American socialite, chef, and prohibition-era entrepreneur. Growing up in Kentucky, she knew from a young age that she was a girl, and insisted on wearing dresses and going by the name Lucy when she started school. At a time when the word “transgender” didn’t exist, her parents sought advice from a local physician. Incredibly, the doctor recommended that they raise Lucy as a girl, and incredibly, they did. At 15, Anderson left school and began doing domestic work. She met her first husband, Clarence Hicks, at 34, and together they moved to Oxnard, California where Anderson quickly proved herself vital to the local community. She worked as a nanny and chef, won awards for her cooking, and had a talent for preparing and hosting lavish dinner parties for the wealthy families of the town. She also threw welcome parties at the church for town visitors, going-away parties for enlisted soldiers, and gave generously to charity.
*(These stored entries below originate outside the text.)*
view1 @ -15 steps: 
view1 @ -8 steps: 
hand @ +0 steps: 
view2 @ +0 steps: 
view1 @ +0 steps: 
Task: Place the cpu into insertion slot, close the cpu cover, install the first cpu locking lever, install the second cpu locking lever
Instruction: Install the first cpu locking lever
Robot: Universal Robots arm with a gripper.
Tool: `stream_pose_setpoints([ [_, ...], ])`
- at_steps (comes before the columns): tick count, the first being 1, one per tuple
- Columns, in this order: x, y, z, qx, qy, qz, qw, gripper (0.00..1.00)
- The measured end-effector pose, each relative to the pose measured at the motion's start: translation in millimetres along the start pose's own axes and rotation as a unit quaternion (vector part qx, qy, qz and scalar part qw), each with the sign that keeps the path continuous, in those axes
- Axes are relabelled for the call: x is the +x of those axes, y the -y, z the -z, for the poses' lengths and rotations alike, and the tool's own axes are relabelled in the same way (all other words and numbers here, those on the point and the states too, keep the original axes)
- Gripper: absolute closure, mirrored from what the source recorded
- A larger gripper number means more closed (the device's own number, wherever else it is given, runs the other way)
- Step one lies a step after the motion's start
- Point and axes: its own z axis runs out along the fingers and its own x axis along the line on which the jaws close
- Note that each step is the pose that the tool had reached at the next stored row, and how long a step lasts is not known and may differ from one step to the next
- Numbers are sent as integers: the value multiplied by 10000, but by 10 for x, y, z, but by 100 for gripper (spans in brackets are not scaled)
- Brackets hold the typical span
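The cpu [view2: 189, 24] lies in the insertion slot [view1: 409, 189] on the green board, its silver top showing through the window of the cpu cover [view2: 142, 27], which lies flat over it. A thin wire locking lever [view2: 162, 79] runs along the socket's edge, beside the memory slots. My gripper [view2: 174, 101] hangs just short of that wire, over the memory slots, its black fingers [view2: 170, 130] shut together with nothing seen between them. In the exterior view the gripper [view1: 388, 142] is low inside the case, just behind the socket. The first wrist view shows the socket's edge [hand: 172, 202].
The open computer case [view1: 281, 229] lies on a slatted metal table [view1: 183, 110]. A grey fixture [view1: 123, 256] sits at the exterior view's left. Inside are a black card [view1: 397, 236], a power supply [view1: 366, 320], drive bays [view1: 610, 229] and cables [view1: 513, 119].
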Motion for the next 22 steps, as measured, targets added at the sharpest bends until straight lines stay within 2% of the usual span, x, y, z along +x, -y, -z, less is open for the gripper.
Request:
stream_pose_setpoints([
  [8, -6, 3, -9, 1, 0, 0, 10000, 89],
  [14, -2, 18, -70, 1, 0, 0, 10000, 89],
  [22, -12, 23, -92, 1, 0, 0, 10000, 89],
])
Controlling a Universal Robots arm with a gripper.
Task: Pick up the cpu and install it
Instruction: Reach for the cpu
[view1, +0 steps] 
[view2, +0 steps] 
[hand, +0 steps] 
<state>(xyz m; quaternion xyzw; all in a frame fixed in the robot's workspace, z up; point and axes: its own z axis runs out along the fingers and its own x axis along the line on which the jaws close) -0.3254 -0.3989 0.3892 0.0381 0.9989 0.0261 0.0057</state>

When she saved up enough money, she purchased a boarding house where she ran a successful brothel and speakeasy. Her good standing in the community made it easier to run her illegal businesses. On one occasion when she was arrested for selling liquor, she was bailed out by the town’s leading banker, who needed her for his dinner soiree that evening. She had divorced her first husband in 1929, and in 1944 she married Reuben Anderson, a retired soldier. They had a happy life in Oxnard until the following year, when an outbreak of venereal disease in the Navy was traced back to Anderson’s brothel. The local doctor examined all the women working there, then insisted on examining Anderson herself, then aged 59. He went public with what he discovered. This led to charges of perjury for “lying” on her marriage license, and fraud for receiving money as the wife of a soldier. Anderson became the first trans woman, let alone an African American trans woman, to defend her identity in court, saying “I defy any doctor in the world to prove that I am not a woman. I have lived, dressed, and acted just what I am—a woman.” She and her husband were both sentenced with jail time, while she was given an additional 10 years of probation, and was prohibited from wearing women’s clothes. When they were released from jail, the couple was told they could no longer live in Oxnard. They settled together in Los Angeles, where they led a quiet life until Lucy’s death in 1954.